🤖 AI Summary
Current collaborative frameworks for large language models are constrained by training-free query-dependent routing, static aggregation strategies, and insufficient exploitation of the complementary relationship between routing and aggregation. This work proposes a novel paradigm of dynamic collaborative routing and aggregation, introducing three key innovations: query-response hybrid routing, support-set-based aggregator selection, and adaptive routing-aggregation switching. These mechanisms jointly orchestrate ten open-source large language models in a coordinated manner. Evaluated across nine benchmarks, the proposed approach outperforms Gemini-3-Pro by a significant margin while achieving a 47% cost advantage, and it consistently surpasses established baselines. The results underscore the promise of collective intelligence as a viable pathway toward artificial general intelligence.
📝 Abstract
Large Language Models (LLMs) have rapidly advanced, with Gemini-3-Pro setting a new performance milestone. In this work, we explore collective intelligence as an alternative to monolithic scaling, and demonstrate that open-source LLMs'collaboration can surpass Gemini-3-Pro.

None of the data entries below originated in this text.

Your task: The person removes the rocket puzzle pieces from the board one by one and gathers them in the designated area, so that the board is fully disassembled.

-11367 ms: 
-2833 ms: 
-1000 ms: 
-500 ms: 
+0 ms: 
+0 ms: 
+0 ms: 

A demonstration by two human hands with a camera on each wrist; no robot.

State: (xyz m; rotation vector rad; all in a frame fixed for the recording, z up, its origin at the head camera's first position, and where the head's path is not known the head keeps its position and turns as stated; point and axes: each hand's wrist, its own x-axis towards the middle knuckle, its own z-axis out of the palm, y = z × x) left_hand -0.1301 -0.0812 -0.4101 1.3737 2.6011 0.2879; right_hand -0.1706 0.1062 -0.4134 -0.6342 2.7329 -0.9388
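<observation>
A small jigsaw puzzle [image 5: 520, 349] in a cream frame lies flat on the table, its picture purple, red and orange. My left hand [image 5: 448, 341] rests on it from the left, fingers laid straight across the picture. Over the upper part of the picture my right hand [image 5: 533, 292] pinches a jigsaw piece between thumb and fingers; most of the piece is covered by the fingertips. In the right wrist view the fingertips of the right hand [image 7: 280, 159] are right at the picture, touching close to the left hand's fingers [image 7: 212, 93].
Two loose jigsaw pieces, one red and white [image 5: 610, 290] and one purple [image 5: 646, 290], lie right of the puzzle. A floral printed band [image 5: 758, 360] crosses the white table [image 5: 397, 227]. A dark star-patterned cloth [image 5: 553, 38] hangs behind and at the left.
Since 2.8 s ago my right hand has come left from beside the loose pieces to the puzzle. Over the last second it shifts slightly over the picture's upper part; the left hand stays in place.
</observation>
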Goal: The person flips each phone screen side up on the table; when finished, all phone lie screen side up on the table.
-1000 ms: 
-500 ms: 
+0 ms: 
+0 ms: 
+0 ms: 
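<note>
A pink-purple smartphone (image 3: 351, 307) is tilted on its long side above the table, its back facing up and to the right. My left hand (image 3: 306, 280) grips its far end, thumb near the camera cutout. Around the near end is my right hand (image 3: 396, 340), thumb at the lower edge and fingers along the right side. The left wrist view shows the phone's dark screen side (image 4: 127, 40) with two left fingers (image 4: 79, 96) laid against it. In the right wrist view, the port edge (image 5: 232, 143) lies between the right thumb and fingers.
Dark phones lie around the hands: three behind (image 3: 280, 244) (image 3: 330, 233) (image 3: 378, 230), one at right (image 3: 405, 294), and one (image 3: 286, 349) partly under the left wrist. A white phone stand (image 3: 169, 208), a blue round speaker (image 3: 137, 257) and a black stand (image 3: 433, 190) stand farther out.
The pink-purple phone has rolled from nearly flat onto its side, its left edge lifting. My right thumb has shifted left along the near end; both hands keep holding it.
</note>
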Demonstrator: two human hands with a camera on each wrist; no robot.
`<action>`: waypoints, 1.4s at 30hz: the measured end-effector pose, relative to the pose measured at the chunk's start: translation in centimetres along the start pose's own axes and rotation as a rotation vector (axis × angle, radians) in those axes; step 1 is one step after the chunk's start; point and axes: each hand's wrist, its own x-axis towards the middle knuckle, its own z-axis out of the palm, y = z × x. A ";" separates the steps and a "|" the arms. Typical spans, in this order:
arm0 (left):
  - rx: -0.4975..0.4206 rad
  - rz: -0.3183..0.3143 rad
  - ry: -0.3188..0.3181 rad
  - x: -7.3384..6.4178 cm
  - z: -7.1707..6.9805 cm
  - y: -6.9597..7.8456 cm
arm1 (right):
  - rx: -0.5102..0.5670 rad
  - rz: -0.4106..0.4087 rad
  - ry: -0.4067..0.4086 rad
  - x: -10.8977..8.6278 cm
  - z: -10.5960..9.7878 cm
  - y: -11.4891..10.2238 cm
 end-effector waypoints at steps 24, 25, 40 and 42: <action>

We first revisit LLM routing and aggregation at scale and identify three key bottlenecks: (1) current train-free routers are limited by a query-based paradigm focusing solely on textual similarity; (2) recent aggregation methods remain largely static, failing to select appropriate aggregators for different tasks;(3) the complementarity of routing and aggregation remains underutilized. To address these problems, we introduce JiSi, a novel framework designed to release the full potential of LLMs'collaboration through three innovations: (1) Query-Response Mixed Routing capturing both semantic information and problem difficulty; (2) Support-Set-based Aggregator Selection jointly evaluating the aggregation and domain capacity of aggregators; (3) Adaptive Routing-Aggregation Switch dynamically leveraging the advantages of routing and aggregation. Comprehensive experiments on nine benchmarks demonstrate that JiSi can surpass Gemini-3-Pro with only 47% costs by orchestrating ten open-source LLMs, while outperforming mainstream baselines. It suggests that collective intelligence represents a novel path towards Artificial General Intelligence (AGI).